» **Problem description**
Give the data again word for word; drop the pictures.
══ Data provided ══
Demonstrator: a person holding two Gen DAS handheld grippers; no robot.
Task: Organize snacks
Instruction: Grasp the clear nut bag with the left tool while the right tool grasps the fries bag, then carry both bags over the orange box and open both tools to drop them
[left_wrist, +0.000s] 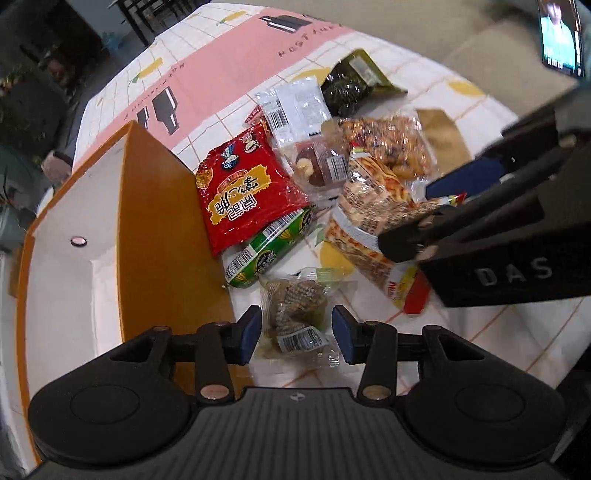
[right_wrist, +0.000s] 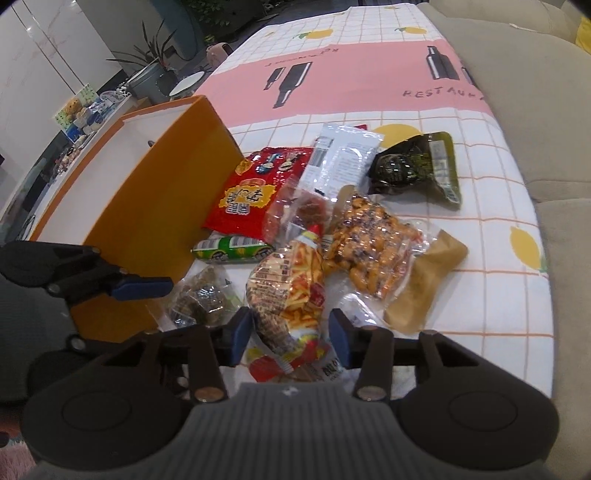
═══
» **Answer for the task**
Demonstrator: a person holding two Gen DAS handheld grippers; no robot.
Task: Organize snacks
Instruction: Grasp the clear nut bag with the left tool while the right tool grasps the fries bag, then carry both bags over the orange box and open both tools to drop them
[left_wrist, +0.000s] 
[right_wrist, +0.000s] 

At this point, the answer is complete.